:: AVAILABLE DATA ::

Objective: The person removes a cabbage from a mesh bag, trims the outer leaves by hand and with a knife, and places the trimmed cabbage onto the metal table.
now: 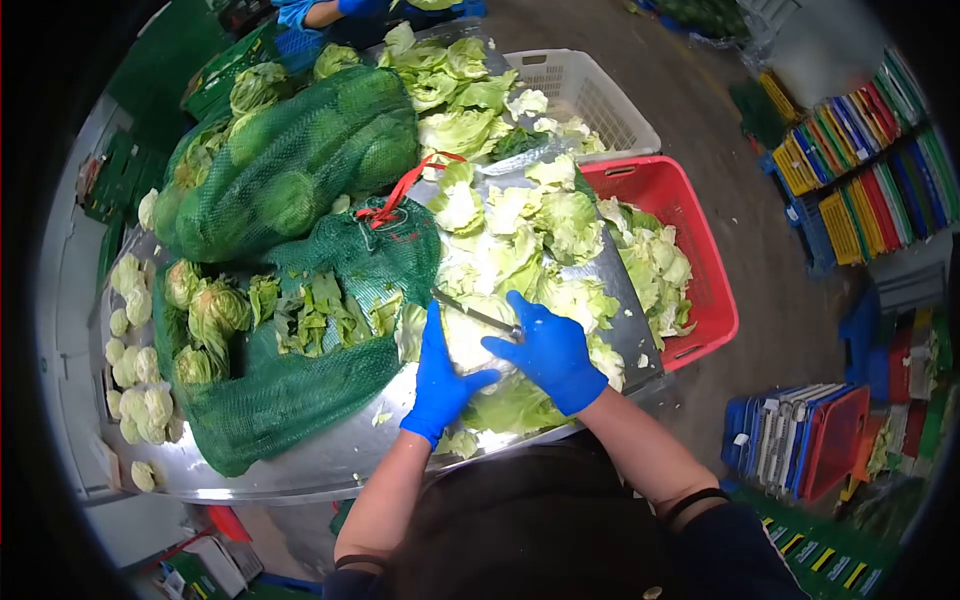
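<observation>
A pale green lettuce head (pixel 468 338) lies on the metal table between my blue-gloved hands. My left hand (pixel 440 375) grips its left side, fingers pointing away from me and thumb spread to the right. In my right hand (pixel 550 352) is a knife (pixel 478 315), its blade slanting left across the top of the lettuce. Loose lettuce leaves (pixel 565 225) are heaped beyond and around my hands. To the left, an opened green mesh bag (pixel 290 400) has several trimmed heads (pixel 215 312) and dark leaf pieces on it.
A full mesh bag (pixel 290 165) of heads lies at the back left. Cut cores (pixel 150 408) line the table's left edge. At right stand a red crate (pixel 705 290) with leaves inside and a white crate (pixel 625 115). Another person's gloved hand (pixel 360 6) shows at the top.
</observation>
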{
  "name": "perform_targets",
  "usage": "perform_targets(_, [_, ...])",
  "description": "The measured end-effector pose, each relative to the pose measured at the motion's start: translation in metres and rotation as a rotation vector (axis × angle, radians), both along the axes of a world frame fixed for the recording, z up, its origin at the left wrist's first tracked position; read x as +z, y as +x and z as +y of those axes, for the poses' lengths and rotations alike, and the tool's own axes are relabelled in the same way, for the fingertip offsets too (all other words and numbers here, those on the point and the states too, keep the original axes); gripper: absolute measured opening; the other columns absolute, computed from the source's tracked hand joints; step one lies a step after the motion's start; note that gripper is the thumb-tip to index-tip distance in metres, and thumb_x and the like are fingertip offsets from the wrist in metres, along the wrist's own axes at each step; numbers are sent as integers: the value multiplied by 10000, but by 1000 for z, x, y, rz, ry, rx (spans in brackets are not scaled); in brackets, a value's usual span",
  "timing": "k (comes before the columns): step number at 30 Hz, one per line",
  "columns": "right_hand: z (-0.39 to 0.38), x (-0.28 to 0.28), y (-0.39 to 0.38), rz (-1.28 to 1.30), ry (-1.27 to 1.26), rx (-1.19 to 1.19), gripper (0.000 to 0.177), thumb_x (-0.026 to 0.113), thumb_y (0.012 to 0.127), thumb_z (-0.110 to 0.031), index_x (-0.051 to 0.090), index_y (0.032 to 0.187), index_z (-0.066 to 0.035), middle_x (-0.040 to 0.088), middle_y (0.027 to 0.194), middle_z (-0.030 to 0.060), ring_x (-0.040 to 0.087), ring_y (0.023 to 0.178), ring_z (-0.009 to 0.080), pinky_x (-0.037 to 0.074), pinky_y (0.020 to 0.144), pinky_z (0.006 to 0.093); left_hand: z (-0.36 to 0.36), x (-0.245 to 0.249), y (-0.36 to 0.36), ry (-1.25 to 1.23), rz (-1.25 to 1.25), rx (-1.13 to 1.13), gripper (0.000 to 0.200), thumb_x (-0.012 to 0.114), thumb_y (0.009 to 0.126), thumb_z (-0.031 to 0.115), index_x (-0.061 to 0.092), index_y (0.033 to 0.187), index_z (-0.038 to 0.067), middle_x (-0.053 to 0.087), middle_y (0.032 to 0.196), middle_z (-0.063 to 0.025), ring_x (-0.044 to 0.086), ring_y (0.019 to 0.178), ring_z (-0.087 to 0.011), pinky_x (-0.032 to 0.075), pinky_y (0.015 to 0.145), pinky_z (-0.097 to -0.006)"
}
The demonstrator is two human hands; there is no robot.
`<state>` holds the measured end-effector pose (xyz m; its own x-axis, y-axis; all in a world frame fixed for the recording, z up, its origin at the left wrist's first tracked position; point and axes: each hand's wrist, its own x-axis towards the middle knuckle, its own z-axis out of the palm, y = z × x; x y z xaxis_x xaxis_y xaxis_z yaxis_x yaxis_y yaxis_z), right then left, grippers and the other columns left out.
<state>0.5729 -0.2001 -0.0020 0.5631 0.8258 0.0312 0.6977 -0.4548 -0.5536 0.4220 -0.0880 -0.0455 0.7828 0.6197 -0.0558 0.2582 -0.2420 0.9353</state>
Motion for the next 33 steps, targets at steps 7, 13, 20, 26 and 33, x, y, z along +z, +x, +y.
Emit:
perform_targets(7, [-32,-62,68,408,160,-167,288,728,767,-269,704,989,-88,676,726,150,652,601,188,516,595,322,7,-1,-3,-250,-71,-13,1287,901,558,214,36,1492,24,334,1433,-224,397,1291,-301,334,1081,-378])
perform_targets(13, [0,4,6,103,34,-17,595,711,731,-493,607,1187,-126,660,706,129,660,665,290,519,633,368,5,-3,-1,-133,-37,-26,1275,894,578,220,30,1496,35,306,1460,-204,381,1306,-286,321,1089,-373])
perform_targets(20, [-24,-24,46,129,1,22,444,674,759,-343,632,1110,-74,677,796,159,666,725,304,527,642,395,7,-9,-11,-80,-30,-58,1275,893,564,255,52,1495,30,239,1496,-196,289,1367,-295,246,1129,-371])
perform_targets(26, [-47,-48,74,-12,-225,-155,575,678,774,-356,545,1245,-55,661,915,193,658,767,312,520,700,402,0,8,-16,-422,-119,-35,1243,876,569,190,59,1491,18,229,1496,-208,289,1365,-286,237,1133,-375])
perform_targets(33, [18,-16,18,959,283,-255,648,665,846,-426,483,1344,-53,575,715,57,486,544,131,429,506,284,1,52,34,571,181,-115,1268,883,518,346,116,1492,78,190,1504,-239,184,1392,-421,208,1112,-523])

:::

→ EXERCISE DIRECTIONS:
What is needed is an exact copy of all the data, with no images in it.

→ TASK RESPONSE:
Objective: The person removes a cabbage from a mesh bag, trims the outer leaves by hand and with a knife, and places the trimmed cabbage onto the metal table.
now: 
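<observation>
A pale green lettuce head (pixel 468 338) lies on the metal table between my blue-gloved hands. My left hand (pixel 440 375) grips its left side, fingers pointing away from me and thumb spread to the right. In my right hand (pixel 550 352) is a knife (pixel 478 315), its blade slanting left across the top of the lettuce. Loose lettuce leaves (pixel 565 225) are heaped beyond and around my hands. To the left, an opened green mesh bag (pixel 290 400) has several trimmed heads (pixel 215 312) and dark leaf pieces on it.
A full mesh bag (pixel 290 165) of heads lies at the back left. Cut cores (pixel 150 408) line the table's left edge. At right stand a red crate (pixel 705 290) with leaves inside and a white crate (pixel 625 115). Another person's gloved hand (pixel 360 6) shows at the top.
</observation>
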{
  "name": "perform_targets",
  "usage": "perform_targets(_, [_, ...])",
  "description": "The measured end-effector pose, each relative to the pose measured at the motion's start: translation in metres and rotation as a rotation vector (axis × angle, radians), both along the axes of a world frame fixed for the recording, z up, its origin at the left wrist's first tracked position; read x as +z, y as +x and z as +y of those axes, for the poses' lengths and rotations alike, and the tool's own axes are relabelled in the same way, for the fingertip offsets too (all other words and numbers here, those on the point and the states too, keep the original axes); gripper: absolute measured opening; the other columns absolute, computed from the source's tracked hand joints; step one lies a step after the motion's start; note that gripper is the thumb-tip to index-tip distance in metres, and thumb_x and the like are fingertip offsets from the wrist in metres, along the wrist's own axes at each step; numbers are sent as integers: the value multiplied by 10000, but by 1000 for z, x, y, rz, ry, rx (spans in brackets are not scaled); in brackets, a value's usual span",
  "timing": "k (comes before the columns): step number at 30 Hz, one per line",
  "columns": "right_hand: z (-0.39 to 0.38), x (-0.28 to 0.28), y (-0.39 to 0.38), rz (-1.28 to 1.30), ry (-1.27 to 1.26), rx (-1.19 to 1.19), gripper (0.000 to 0.177), thumb_x (-0.026 to 0.113), thumb_y (0.012 to 0.127), thumb_z (-0.110 to 0.031), index_x (-0.051 to 0.090), index_y (0.032 to 0.187), index_z (-0.066 to 0.035), middle_x (-0.040 to 0.088), middle_y (0.027 to 0.194), middle_z (-0.030 to 0.060), ring_x (-0.040 to 0.087), ring_y (0.023 to 0.178), ring_z (-0.009 to 0.080), pinky_x (-0.037 to 0.074), pinky_y (0.020 to 0.144), pinky_z (0.006 to 0.093); left_hand: z (-0.36 to 0.36), x (-0.245 to 0.249), y (-0.36 to 0.36), ry (-1.25 to 1.23), rz (-1.25 to 1.25), rx (-1.13 to 1.13), gripper (0.000 to 0.200), thumb_x (-0.012 to 0.114), thumb_y (0.009 to 0.126), thumb_z (-0.031 to 0.115), index_x (-0.061 to 0.092), index_y (0.033 to 0.187), index_z (-0.038 to 0.067), middle_x (-0.053 to 0.087), middle_y (0.032 to 0.196), middle_z (-0.063 to 0.025), ring_x (-0.044 to 0.086), ring_y (0.019 to 0.178), ring_z (-0.087 to 0.011), pinky_x (-0.032 to 0.075), pinky_y (0.015 to 0.145), pinky_z (-0.097 to -0.006)"
}
The demonstrator is two human hands; there is no robot.
`<state>` holds the measured end-effector pose (xyz m; its own x-axis, y-axis; all in a world frame fixed for the recording, z up, its origin at the left wrist's first tracked position; point and axes: each hand's wrist, its own x-axis towards the middle knuckle, its own z-axis out of the palm, y = z × x; x y z xaxis_x xaxis_y xaxis_z yaxis_x yaxis_y yaxis_z), right then left, grippers and the other columns left out.
<state>0.5729 -0.2001 -0.0020 0.5631 0.8258 0.0312 0.6977 -0.4548 -0.5536 0.4220 -0.0880 -0.0455 0.7828 0.6197 -0.0558 0.2582 -0.2420 0.9353</state>
Motion for the next 33 steps, targets at steps 7, 13, 20, 26 and 33, x, y, z along +z, +x, +y.
Emit:
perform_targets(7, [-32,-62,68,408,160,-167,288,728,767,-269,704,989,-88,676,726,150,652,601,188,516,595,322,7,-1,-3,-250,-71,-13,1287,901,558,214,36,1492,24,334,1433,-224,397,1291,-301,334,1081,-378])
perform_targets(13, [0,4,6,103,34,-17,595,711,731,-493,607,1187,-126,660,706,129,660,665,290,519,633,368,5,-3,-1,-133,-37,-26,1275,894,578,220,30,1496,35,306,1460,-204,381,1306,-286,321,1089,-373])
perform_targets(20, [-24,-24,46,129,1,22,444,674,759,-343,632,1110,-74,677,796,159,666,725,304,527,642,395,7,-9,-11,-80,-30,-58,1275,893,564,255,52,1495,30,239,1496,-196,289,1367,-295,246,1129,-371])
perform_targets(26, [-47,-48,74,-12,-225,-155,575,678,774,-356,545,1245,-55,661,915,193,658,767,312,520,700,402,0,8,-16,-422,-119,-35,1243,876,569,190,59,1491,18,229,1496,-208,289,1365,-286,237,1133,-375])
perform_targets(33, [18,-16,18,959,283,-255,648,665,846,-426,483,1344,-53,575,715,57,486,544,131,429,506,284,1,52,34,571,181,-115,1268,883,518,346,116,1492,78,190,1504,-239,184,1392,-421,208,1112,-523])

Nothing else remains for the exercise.